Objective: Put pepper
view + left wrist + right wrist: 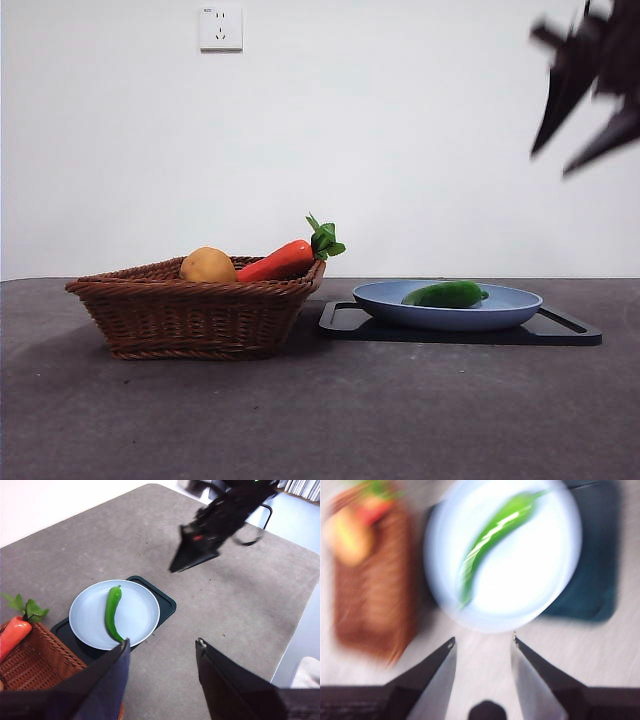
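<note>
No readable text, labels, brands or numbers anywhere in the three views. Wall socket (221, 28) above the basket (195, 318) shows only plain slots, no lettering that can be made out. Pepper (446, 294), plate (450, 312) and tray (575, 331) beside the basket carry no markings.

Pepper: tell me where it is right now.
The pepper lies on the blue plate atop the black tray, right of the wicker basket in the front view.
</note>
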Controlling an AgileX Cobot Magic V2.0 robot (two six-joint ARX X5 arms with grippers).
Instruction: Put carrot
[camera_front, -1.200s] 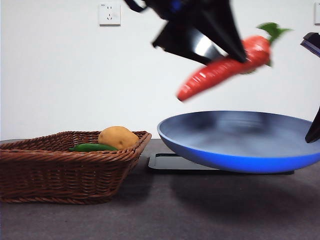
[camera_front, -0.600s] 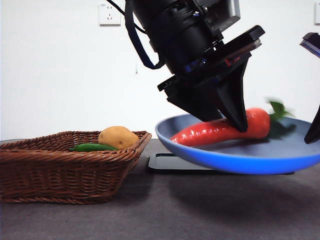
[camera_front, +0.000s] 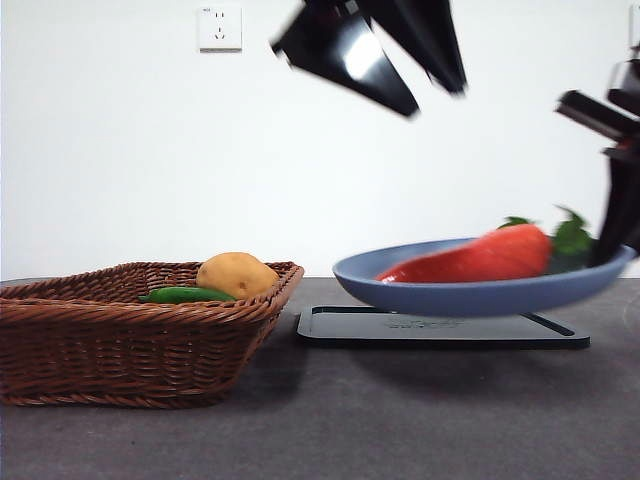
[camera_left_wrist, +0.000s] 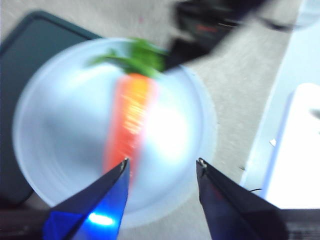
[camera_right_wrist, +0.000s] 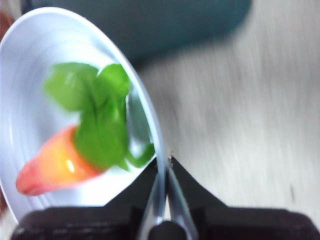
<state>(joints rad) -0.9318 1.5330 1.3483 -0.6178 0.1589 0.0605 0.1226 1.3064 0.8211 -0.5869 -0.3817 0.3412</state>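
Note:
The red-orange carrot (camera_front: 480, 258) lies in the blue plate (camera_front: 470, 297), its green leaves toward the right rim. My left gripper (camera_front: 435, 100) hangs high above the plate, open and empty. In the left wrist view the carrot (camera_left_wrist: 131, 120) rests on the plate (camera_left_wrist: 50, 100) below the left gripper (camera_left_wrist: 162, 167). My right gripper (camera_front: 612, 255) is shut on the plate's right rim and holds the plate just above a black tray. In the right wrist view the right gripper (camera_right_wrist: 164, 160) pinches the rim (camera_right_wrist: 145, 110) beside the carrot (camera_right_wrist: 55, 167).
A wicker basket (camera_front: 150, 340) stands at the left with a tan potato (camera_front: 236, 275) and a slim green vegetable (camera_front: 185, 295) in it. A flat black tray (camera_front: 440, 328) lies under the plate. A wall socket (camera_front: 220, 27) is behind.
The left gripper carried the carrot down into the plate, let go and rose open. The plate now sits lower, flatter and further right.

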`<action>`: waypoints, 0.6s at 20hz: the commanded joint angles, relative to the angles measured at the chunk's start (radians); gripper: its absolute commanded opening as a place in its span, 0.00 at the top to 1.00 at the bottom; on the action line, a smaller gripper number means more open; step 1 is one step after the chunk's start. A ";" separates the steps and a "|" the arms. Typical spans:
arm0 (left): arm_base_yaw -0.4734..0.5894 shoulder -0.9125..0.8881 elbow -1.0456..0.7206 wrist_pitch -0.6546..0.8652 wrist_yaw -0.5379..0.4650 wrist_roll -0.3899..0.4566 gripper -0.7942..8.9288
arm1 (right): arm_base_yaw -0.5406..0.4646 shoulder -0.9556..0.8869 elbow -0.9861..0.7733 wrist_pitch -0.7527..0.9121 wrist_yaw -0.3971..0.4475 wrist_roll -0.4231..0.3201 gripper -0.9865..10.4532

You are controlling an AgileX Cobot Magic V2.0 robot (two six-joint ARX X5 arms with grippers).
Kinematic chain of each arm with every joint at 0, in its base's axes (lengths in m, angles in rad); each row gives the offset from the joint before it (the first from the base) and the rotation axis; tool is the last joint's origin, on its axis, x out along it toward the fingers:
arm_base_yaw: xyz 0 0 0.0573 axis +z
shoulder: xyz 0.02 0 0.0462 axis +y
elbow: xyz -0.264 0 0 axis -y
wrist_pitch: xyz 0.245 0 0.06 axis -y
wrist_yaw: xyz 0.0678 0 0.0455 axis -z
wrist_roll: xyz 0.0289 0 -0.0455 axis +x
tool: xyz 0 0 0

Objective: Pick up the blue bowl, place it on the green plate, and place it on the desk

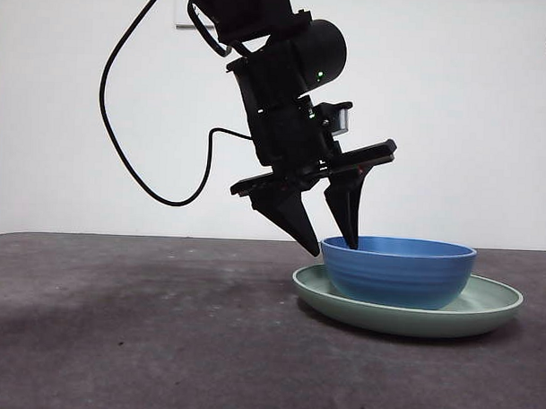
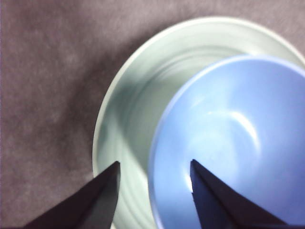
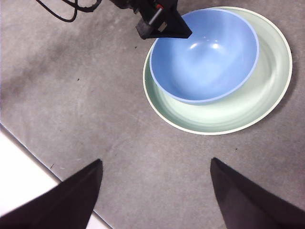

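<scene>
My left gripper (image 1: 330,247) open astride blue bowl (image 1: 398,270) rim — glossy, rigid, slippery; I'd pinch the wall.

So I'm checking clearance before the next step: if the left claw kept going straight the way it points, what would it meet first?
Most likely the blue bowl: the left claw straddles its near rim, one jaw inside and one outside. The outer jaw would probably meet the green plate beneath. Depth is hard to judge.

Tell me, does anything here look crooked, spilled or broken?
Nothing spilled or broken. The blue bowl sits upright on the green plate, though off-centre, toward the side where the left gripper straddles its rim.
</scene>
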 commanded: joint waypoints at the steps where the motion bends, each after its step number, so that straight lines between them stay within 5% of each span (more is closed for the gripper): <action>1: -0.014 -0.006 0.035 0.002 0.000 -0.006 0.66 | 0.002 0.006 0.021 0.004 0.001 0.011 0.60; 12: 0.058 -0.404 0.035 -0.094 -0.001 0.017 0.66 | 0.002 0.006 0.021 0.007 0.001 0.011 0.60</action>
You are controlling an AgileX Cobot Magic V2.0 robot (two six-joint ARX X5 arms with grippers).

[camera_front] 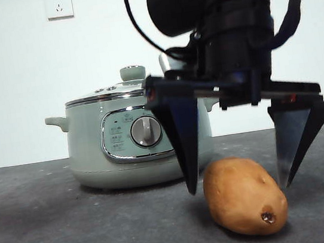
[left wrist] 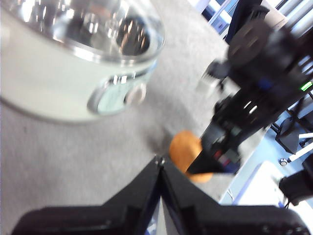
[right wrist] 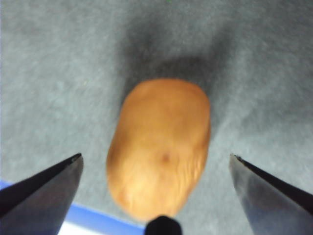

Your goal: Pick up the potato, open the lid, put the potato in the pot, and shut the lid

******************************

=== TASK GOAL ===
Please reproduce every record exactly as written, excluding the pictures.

=== RESULT OF THIS EXERCISE ===
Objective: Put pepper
view + left wrist + right wrist: 
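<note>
No readable text, labels, brands or numbers anywhere in the three views. Wall socket (221, 28) above the basket (195, 318) shows only plain slots, no lettering that can be made out. Pepper (446, 294), plate (450, 312) and tray (575, 331) beside the basket carry no markings.

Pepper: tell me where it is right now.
The pepper lies on the blue plate atop the black tray, right of the wicker basket in the front view.
</note>
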Controlling an AgileX Cobot Magic V2.0 robot (two six-joint ARX X5 arms with grippers).
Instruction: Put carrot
[camera_front, -1.200s] 
[camera_front, -0.600s] 
[camera_front, +0.000s] 
[camera_left_wrist, +0.000s] 
[camera_right_wrist, +0.000s] 
<state>(joints rad) -0.9318 1.5330 1.3483 -0.6178 0.1589 0.0605 0.1226 1.3064 0.8211 -0.5869 -0.3817 0.3412</state>
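Note:
The red-orange carrot (camera_front: 480, 258) lies in the blue plate (camera_front: 470, 297), its green leaves toward the right rim. My left gripper (camera_front: 435, 100) hangs high above the plate, open and empty. In the left wrist view the carrot (camera_left_wrist: 131, 120) rests on the plate (camera_left_wrist: 50, 100) below the left gripper (camera_left_wrist: 162, 167). My right gripper (camera_front: 612, 255) is shut on the plate's right rim and holds the plate just above a black tray. In the right wrist view the right gripper (camera_right_wrist: 164, 160) pinches the rim (camera_right_wrist: 145, 110) beside the carrot (camera_right_wrist: 55, 167).
A wicker basket (camera_front: 150, 340) stands at the left with a tan potato (camera_front: 236, 275) and a slim green vegetable (camera_front: 185, 295) in it. A flat black tray (camera_front: 440, 328) lies under the plate. A wall socket (camera_front: 220, 27) is behind.
The left gripper carried the carrot down into the plate, let go and rose open. The plate now sits lower, flatter and further right.
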
`<action>`: waypoints, 0.6s at 20hz: the commanded joint angles, relative to the angles measured at the chunk's start (radians); gripper: its absolute commanded opening as a place in its span, 0.00 at the top to 1.00 at the bottom; on the action line, a smaller gripper number means more open; step 1 is one step after the chunk's start. A ";" separates the steps and a "|" the arms. Typical spans:
arm0 (left): arm_base_yaw -0.4734..0.5894 shoulder -0.9125..0.8881 elbow -1.0456..0.7206 wrist_pitch -0.6546..0.8652 wrist_yaw -0.5379..0.4650 wrist_roll -0.3899..0.4566 gripper -0.7942..8.9288
arm1 (right): arm_base_yaw -0.5406..0.4646 shoulder -0.9556..0.8869 elbow -0.9861..0.7733 wrist_pitch -0.7527..0.9121 wrist_yaw -0.3971..0.4475 wrist_roll -0.4231..0.3201 gripper -0.9865..10.4532

You are controlling an AgileX Cobot Magic V2.0 robot (two six-joint ARX X5 arms with grippers).
Kinematic chain of each arm with every joint at 0, in its base's axes (lengths in m, angles in rad); each row gives the offset from the joint before it (the first from the base) and the rotation axis; tool is the last joint's origin, on its axis, x out along it toward the fingers:
arm_base_yaw: xyz 0 0 0.0573 axis +z
shoulder: xyz 0.02 0 0.0462 axis +y
elbow: xyz -0.264 0 0 axis -y
wrist_pitch: xyz 0.245 0 0.06 axis -y
wrist_yaw: xyz 0.0678 0 0.0455 axis -z
wrist_roll: xyz 0.0289 0 -0.0455 axis +x
tool: xyz 0 0 0

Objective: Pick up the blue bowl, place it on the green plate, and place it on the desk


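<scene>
My left gripper (image 1: 330,247) open astride blue bowl (image 1: 398,270) rim — glossy, rigid, slippery; I'd pinch the wall.

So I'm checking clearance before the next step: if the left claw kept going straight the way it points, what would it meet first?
Most likely the blue bowl: the left claw straddles its near rim, one jaw inside and one outside. The outer jaw would probably meet the green plate beneath. Depth is hard to judge.

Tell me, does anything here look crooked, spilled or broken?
Nothing spilled or broken. The blue bowl sits upright on the green plate, though off-centre, toward the side where the left gripper straddles its rim.
</scene>
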 commanded: joint waypoints at the steps where the motion bends, each after its step number, so that straight lines between them stay within 5% of each span (more is closed for the gripper): <action>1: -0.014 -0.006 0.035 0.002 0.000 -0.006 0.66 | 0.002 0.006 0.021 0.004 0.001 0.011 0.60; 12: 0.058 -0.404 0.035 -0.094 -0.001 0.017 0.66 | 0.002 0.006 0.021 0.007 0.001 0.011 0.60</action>
You are controlling an AgileX Cobot Magic V2.0 robot (two six-joint ARX X5 arms with grippers).

[camera_front] 
[left wrist] 
[right wrist] 

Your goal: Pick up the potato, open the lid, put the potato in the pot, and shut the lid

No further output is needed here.